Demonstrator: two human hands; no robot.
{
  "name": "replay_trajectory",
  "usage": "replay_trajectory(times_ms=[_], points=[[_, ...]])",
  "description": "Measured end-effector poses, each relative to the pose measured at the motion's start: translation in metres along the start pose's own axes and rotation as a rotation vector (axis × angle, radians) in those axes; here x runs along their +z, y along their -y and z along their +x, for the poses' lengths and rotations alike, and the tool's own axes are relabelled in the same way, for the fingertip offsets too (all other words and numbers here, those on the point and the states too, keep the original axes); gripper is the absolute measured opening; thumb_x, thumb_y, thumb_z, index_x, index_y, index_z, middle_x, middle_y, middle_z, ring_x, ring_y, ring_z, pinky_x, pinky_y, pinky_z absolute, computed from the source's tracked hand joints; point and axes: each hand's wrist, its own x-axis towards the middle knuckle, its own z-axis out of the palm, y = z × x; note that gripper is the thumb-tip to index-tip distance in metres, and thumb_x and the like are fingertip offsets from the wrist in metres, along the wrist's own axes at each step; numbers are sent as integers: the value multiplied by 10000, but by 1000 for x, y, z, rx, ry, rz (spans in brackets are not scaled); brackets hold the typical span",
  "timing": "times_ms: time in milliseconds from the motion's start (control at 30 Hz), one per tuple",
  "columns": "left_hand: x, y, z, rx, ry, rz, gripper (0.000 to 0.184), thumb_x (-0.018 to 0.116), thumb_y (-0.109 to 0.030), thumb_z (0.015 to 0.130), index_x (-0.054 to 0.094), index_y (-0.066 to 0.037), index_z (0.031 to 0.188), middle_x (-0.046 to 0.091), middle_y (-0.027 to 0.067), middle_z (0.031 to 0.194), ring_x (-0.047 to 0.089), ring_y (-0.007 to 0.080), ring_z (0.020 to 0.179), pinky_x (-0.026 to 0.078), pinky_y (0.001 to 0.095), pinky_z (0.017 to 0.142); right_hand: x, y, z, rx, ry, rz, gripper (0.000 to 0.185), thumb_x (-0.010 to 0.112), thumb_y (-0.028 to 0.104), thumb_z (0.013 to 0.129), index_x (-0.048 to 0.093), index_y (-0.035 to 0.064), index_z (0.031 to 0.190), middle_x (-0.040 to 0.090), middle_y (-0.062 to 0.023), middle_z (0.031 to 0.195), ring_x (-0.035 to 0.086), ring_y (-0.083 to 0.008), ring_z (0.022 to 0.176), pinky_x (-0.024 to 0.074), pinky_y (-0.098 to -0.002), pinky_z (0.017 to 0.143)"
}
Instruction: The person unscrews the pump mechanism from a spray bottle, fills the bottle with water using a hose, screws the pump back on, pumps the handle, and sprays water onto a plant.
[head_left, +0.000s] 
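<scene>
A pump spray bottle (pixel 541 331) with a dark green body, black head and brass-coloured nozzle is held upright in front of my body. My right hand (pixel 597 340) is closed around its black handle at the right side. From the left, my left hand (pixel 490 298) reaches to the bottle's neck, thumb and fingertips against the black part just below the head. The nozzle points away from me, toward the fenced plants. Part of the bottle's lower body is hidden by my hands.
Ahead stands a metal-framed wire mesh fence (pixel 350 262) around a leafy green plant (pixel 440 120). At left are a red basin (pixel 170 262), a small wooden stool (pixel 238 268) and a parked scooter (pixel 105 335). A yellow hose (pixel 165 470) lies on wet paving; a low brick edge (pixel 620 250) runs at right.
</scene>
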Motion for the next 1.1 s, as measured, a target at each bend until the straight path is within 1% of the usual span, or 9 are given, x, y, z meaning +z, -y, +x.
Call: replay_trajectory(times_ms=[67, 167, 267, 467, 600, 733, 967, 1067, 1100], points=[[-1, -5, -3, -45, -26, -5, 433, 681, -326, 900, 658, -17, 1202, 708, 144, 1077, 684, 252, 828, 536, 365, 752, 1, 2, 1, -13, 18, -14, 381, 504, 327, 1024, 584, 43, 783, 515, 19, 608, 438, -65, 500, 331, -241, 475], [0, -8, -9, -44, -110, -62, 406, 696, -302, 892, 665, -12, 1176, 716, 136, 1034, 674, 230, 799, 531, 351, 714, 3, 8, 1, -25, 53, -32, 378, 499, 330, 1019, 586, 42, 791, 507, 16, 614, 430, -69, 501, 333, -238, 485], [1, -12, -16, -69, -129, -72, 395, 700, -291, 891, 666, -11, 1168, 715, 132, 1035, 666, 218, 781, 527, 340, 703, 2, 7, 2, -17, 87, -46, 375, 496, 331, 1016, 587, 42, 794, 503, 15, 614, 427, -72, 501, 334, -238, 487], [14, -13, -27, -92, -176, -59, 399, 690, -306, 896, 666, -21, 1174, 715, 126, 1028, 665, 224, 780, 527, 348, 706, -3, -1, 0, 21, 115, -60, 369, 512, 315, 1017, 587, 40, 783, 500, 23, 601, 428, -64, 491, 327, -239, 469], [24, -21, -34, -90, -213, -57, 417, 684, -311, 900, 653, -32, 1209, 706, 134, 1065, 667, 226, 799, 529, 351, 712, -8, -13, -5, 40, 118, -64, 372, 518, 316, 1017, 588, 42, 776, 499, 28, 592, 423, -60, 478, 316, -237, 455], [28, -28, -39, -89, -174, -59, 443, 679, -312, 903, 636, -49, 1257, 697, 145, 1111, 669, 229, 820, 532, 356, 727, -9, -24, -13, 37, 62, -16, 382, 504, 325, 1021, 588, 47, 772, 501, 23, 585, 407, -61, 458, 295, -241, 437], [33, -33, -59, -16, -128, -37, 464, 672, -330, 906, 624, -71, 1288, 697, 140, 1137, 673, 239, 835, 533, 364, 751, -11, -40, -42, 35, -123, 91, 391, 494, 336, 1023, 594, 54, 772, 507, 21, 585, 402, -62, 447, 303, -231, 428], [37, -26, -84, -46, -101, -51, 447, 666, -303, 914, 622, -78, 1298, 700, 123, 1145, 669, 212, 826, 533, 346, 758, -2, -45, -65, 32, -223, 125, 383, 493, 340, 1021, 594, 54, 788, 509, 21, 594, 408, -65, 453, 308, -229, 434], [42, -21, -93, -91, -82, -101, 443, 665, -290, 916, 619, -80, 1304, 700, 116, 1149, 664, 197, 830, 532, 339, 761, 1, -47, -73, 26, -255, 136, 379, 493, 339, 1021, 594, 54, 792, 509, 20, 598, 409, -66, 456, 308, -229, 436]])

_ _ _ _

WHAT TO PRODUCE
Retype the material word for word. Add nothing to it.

RESPONSE FOR THIS EXERCISE
Demonstrator: two human hands; no robot.
{
  "name": "replay_trajectory",
  "usage": "replay_trajectory(times_ms=[_], points=[[_, ...]])",
  "description": "Measured end-effector poses, each relative to the pose measured at the motion's start: translation in metres along the start pose's own axes and rotation as a rotation vector (axis × angle, radians) in those axes; here x runs along their +z, y along their -y and z along their +x, for the poses' lengths and rotations alike, and the tool's own axes are relabelled in the same way, for the fingertip offsets too (all other words and numbers here, those on the point and the states too, keep the original axes); gripper is the absolute measured opening; thumb_x, thumb_y, thumb_z, index_x, index_y, index_z, middle_x, middle_y, middle_z, ring_x, ring_y, ring_z, pinky_x, pinky_y, pinky_z absolute, computed from the source's tracked hand joints; point and axes: each hand's wrist, its own x-axis towards the middle knuckle, its own z-axis out of the palm, y = z × x; note that gripper is the thumb-tip to index-tip distance in metres, and thumb_x and the like are fingertip offsets from the wrist in metres, along the wrist's own axes at each step; numbers are sent as integers: the value multiplied by 10000, but by 1000 for x, y, z, rx, ry, rz (spans in brackets are not scaled); brackets hold the typical span",
  "timing": "times_ms: time in milliseconds from the motion's start (control at 30 Hz), one per tuple",
  "columns": "left_hand: x, y, z, rx, ry, rz, gripper (0.000 to 0.184), thumb_x (-0.018 to 0.116), thumb_y (-0.109 to 0.030), thumb_z (0.015 to 0.130), index_x (-0.054 to 0.094), index_y (-0.066 to 0.037), index_z (0.031 to 0.188), middle_x (-0.046 to 0.091), middle_y (-0.027 to 0.067), middle_z (0.031 to 0.194), ring_x (-0.047 to 0.089), ring_y (-0.007 to 0.080), ring_z (0.020 to 0.179), pinky_x (-0.026 to 0.078), pinky_y (0.001 to 0.095), pinky_z (0.017 to 0.142); right_hand: x, y, z, rx, ry, rz, gripper (0.000 to 0.185), thumb_x (-0.010 to 0.112), thumb_y (-0.028 to 0.104), thumb_z (0.013 to 0.129), index_x (-0.048 to 0.093), index_y (-0.035 to 0.064), index_z (0.031 to 0.190), middle_x (-0.040 to 0.090), middle_y (-0.062 to 0.023), middle_z (0.031 to 0.195), ring_x (-0.035 to 0.086), ring_y (-0.083 to 0.008), ring_z (0.022 to 0.176), pinky_x (-0.024 to 0.074), pinky_y (-0.098 to -0.002), pinky_z (0.017 to 0.143)"
}
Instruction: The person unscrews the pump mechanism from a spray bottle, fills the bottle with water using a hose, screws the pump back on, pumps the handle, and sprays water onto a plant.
[head_left, +0.000s] 
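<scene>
A pump spray bottle (pixel 541 331) with a dark green body, black head and brass-coloured nozzle is held upright in front of my body. My right hand (pixel 597 340) is closed around its black handle at the right side. From the left, my left hand (pixel 490 298) reaches to the bottle's neck, thumb and fingertips against the black part just below the head. The nozzle points away from me, toward the fenced plants. Part of the bottle's lower body is hidden by my hands.
Ahead stands a metal-framed wire mesh fence (pixel 350 262) around a leafy green plant (pixel 440 120). At left are a red basin (pixel 170 262), a small wooden stool (pixel 238 268) and a parked scooter (pixel 105 335). A yellow hose (pixel 165 470) lies on wet paving; a low brick edge (pixel 620 250) runs at right.
</scene>
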Motion for the next 1.1 s, as measured, a target at each bend until the straight path is within 1% of the usual span, or 9 are given, x, y, z meaning +z, -y, +x.
Call: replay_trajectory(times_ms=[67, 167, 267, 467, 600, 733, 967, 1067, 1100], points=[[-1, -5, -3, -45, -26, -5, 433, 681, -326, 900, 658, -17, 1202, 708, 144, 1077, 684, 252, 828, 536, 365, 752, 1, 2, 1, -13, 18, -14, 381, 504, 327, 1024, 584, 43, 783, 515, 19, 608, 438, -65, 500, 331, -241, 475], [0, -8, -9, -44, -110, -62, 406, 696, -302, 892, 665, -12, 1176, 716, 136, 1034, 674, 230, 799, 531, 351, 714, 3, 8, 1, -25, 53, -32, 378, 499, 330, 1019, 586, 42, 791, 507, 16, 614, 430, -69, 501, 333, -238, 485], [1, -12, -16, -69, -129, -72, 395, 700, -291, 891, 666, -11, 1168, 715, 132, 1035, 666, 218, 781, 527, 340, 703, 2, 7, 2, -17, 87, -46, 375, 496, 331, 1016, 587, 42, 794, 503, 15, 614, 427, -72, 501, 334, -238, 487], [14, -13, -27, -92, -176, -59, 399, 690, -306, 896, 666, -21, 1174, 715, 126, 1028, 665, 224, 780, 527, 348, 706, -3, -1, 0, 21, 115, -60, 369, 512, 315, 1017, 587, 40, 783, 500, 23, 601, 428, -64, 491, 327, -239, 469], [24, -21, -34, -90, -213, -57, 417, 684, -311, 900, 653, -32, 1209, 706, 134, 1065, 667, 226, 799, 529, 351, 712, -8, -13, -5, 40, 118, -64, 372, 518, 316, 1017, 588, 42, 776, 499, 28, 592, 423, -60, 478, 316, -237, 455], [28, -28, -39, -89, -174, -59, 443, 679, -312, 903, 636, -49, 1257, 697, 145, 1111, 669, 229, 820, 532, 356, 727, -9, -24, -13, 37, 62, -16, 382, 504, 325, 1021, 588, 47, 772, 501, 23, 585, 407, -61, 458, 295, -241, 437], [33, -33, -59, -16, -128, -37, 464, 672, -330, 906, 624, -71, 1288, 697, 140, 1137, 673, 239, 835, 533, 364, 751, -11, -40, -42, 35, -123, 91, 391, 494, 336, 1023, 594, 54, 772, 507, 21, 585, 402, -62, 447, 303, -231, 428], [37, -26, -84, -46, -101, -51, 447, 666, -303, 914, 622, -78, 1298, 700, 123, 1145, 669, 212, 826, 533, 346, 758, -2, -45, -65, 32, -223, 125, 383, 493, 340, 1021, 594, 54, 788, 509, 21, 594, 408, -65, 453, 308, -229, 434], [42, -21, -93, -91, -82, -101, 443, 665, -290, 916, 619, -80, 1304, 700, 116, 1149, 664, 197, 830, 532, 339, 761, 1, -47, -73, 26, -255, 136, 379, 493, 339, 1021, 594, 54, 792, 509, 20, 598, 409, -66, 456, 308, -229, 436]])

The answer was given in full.